Tuesday, 6 August 2013

Motivating Yourself To Study Is Not Always About If And Then

By Lachlan Haynes


If you're reading this then motivation may be a challenge for you. Perhaps you feel you have no drive, perhaps you struggle to get excited about what you do each day, or perhaps you just want to unlock the mystery of your own motivation levels. Well taking an interest is the first step. Do the words "if then" mean anything to you? Do you know how it relates to your motivation?

"If-then" rewards - which stands for, "If you do something, then something will happen as a result" (for example, if you get an A+ for English, then your parents will buy you a guitar) - have long been used as the motivation to get people to do things. Chances are you have come across this motivation type many times in your life.

Unfortunately, "if-then" rewards and punishments only create motivation for very short periods of time and it also tends to create several negative consequences. Why? Well, if you are used to being rewarded or punished then what happens when no one rewards you or punishes you? Nothing happens does it! That's the point. You don't learn how to be self-motivated, you simply rely on someone giving you a reward for a job well done or punishing you for messing things up.
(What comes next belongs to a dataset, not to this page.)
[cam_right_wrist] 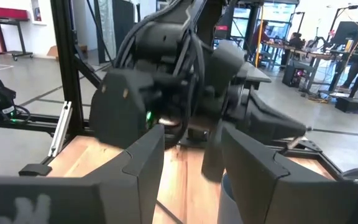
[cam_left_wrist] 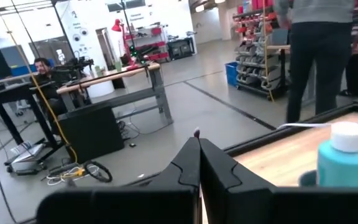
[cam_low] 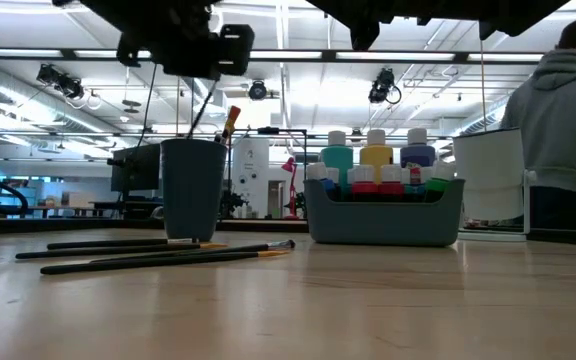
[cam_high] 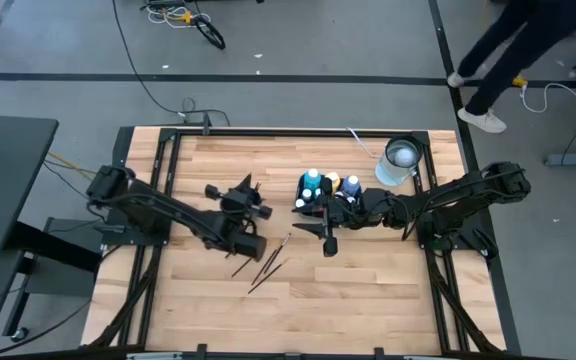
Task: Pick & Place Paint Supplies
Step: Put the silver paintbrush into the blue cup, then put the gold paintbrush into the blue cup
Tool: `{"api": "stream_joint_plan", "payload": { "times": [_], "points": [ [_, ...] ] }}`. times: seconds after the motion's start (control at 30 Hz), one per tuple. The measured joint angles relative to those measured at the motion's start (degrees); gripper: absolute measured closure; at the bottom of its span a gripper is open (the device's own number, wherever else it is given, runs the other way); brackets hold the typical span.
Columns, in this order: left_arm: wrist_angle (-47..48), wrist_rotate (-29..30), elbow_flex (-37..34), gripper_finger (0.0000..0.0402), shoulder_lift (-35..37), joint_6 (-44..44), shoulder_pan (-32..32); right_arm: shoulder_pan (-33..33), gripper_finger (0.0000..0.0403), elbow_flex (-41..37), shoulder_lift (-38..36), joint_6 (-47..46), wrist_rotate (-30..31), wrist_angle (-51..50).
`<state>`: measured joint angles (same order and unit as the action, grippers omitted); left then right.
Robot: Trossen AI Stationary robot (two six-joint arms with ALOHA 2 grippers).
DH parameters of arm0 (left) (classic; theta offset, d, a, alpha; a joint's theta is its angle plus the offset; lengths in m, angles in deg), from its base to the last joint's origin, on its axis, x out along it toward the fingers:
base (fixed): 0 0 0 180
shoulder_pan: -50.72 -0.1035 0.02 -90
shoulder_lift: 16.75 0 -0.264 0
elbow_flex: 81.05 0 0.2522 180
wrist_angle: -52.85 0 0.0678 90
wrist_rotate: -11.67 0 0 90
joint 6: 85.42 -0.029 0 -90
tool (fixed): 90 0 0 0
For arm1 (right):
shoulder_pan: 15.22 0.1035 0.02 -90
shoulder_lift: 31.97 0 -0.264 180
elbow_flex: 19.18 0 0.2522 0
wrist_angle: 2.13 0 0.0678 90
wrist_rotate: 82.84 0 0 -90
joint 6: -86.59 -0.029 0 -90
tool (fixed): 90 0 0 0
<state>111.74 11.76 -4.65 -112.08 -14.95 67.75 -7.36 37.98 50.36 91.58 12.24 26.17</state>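
Done with the bottles (cam_low: 377,150), all in the grey bin (cam_low: 383,228); still to lift three brushes (cam_low: 158,257) off the counter (cam_low: 368,300) into the cup (cam_low: 193,200), with left gripper (cam_left_wrist: 197,142) pinched on a thin brush (cam_left_wrist: 196,132) above it and right gripper (cam_right_wrist: 191,130) wide near the bin.

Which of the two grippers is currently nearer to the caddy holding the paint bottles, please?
The right gripper: it hangs open just beside the caddy, toward the table's front edge. The left gripper, shut on a paintbrush, is farther off, across the table over the cup.
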Motion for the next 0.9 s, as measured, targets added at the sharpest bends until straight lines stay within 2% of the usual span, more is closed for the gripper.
{"api": "stream_joint_plan", "payload": {
  "times": [0.3,0.57,0.9],
  "points": [
    [-0.7,-2.1,-0.1,0.0393,-5.0,6.7,-0.1,0.0,0.0238,0.0,0.0,0.0,0.0,-0.1],
    [-1.4,-9.4,-0.1,0.0374,-5.2,5.5,-1.8,0.0,0.0238,0.0,0.0,0.0,0.0,-0.2],
    [-1.6,-15.4,-0.1,0.0350,-5.2,4.0,-3.6,0.0,0.0238,0.0,0.0,0.0,0.0,-0.2]
  ]
}}
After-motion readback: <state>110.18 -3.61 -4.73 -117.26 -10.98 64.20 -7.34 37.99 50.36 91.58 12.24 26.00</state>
"If then" also has a tendency to promote harmful behavior. Behavior such as seeking only to achieve the objectives set out without worrying about how it will be achieved or how that may impact others (for example, you may need to cheat or lie to achieve the outcome), or taking action only based on being rewarded or punished with bigger and bigger items each time (which creates a loop of rewards or punishments that can't be sustained).
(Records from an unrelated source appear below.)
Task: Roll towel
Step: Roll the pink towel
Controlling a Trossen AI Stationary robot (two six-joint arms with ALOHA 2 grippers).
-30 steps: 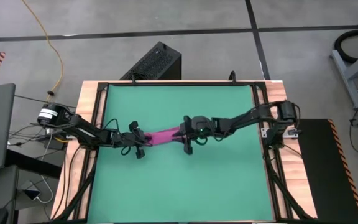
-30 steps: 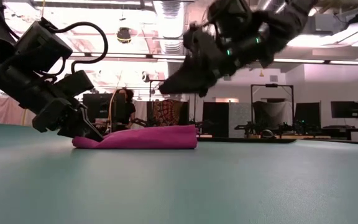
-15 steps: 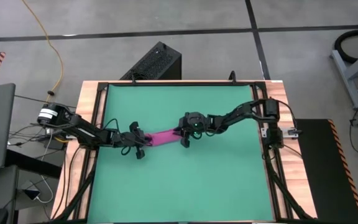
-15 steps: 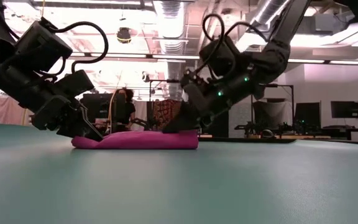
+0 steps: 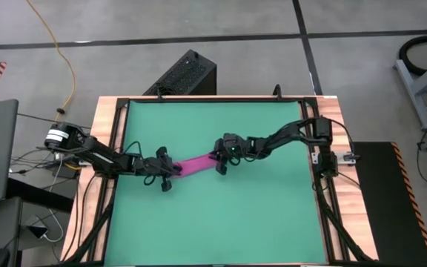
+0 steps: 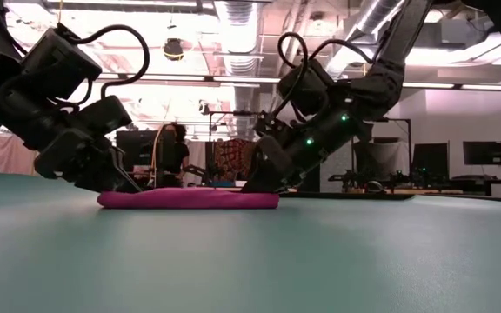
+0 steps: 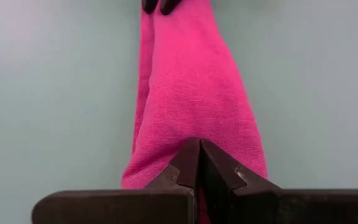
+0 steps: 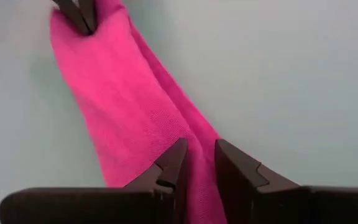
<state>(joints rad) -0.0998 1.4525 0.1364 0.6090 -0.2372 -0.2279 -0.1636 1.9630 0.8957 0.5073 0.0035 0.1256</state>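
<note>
Magenta cloth, the towel (image 5: pixel 193 165), lies near the middle of the green mat (image 5: pixel 213 222) on the table, drawn into a narrow flat band. Its long axis runs across the table from the left arm toward the right arm, the right end slightly farther from the camera's near edge in the high view; in the low view it sits level and thin on the mat.

The left pincer (image 7: pixel 199 163) is clenched on the towel's left end, its fingers pressed together over the fabric. The right pincer (image 8: pixel 195 163) is down at the other end with its fingers a little apart and cloth showing in the gap; whether it truly has hold is hard to judge from these views.

The risk, as I read it, is that thin fabric slips from the looser right grip once pulling or turning begins, so the band twists into a rope instead of rolling evenly. Opposed tension from both ends could also drag the whole towel sideways.
</note>
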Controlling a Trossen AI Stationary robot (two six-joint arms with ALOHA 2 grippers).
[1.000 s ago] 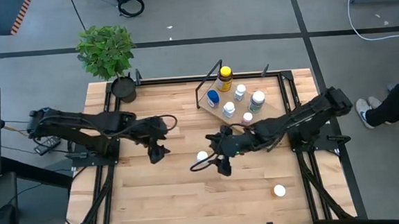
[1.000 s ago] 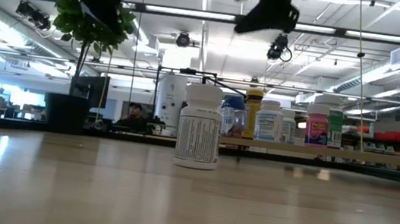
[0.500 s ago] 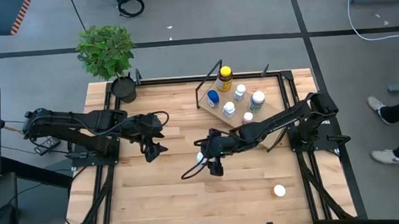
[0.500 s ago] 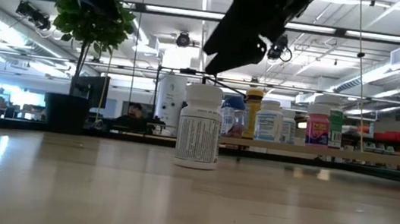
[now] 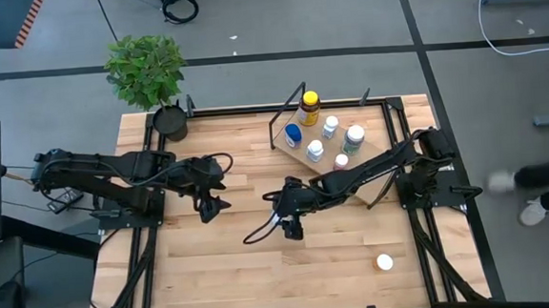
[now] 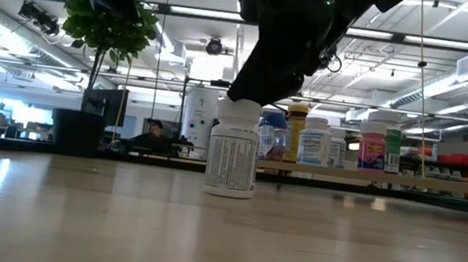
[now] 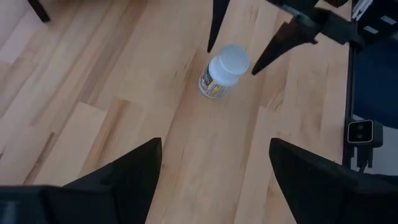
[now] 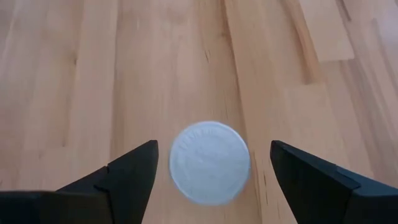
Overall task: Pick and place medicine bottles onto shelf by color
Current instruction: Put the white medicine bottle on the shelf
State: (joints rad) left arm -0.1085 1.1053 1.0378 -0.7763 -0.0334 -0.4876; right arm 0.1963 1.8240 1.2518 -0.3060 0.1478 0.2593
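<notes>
A white-capped medicine bottle (image 6: 233, 149) stands upright on the tabletop near the middle. My right gripper (image 8: 212, 147) hangs open just above it. Its two fingers stand on either side of the cap (image 7: 231, 59) without touching it. My left gripper (image 5: 213, 211) waits open, above the table to the bottle's left. The shelf (image 5: 305, 158), a light-wood board on a black wire frame, stands at the far right. Several bottles stand on it, among them an amber one with a yellow cap (image 5: 309, 106) and a blue-capped one (image 5: 293, 135).
Another white-capped bottle (image 5: 384, 261) stands near the table's front right corner. A potted plant (image 5: 170, 122) sits at the far left corner. A person's legs (image 5: 544, 180) show on the floor beyond the right edge.
My right gripper has come down and toward the table's left, from beside the white-capped bottle to right over it, so that its open fingers now flank the cap. The bottle has not moved.
</notes>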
This is not what motivation is really all about. Motivation is something that should come from within you and drives you to action based on a desire to achieve something. If someone has to reward you or punish you in order for you to do something, you are not actually motivated. Instead, you're just responding to an external stimulus (i.e. you take action in response to the belief that something good or bad may happen as a result).

Behavioral scientists Harry Harlow and Edward Deci have found what's missing for those that don't feel motivated. They found that real motivation is as simple as AMP - autonomy, mastery and purpose.

Harlow and Deci found that if you want to be high performer you need to be in an environment that promotes all three elements (or be striving to achieve it). The desire to be in charge and decide what you do and how you do it (autonomy), the desire to constantly improve our skills, abilities and knowledge (mastery), and the desire to act towards a project bigger than our own basic needs (purpose) are what gives us the feeling of true motivation. This is the environment where real motivation occurs.

These three elements are extremely important to being a motivated person and are extremely important to understand as a student. In order to become far more motivated from within, you must take control of how you spend your time, take control of how you study, take control of who you study with, discover and understand why what you are doing is meaningful to you and something you want to master (e.g. good grades, please parents, self-satisfaction, to show everyone you're awesome etc) and to actually spend time doing something that creates a positive impact in the world (you don't have to always be doing school work you know). Do that and you will have found your motivation.